The dividends on electric bills are possible because Madison is one of only nine municipalities in New Jersey that operate their own electric utilities; the others are Butler, Lavallette, Milltown, Park Ridge, Pemberton, Seaside Heights, South River and Vineland.
When the electric utility revenues generate sufficient “free balance,” or surplus, in its accounts, Madison officials convert the dollar amount into a percent kilowatt hour credit for a performance adjustment that is returned to ratepayers in their electric utility bills.
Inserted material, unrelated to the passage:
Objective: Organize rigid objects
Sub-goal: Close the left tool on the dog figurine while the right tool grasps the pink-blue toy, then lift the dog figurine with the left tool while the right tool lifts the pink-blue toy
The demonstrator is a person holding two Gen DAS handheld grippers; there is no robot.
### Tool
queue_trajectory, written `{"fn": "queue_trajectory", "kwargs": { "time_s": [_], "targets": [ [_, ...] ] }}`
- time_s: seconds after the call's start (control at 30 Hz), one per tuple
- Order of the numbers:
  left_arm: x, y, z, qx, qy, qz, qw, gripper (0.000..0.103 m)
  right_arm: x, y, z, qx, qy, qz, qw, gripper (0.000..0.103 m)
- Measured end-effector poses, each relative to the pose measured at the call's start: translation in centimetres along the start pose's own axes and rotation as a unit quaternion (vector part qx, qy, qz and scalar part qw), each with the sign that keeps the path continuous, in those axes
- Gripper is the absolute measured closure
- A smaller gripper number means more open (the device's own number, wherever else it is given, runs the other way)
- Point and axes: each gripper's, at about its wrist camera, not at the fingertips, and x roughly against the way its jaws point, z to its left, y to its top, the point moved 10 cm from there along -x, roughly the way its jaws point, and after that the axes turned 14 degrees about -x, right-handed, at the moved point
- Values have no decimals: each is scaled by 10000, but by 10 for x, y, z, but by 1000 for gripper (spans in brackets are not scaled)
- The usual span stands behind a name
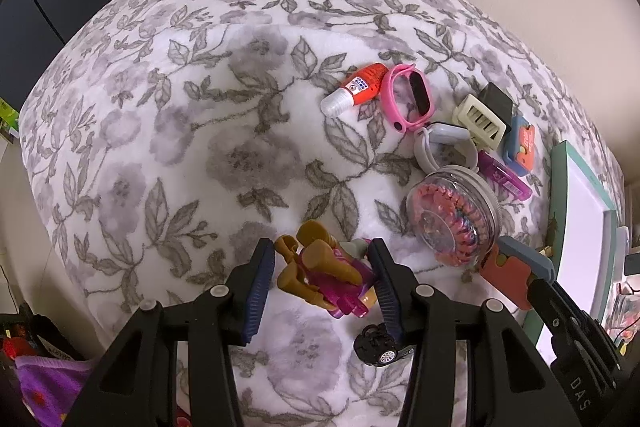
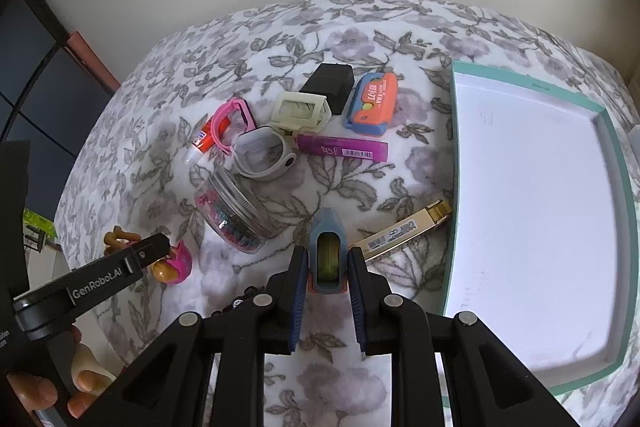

“We want this kind of quality municipal government to continue,” Byrne said, “so please help to give Bob another four years as mayor and me three more on the council. And please also help us to elect Rachel Ehrlich to a first term on the council. I am very excited to have her running and hope that she is elected to join us on the council, where she can bring her knowledge, great ideas, and energy to help make Madison an even better place to live in the coming years.”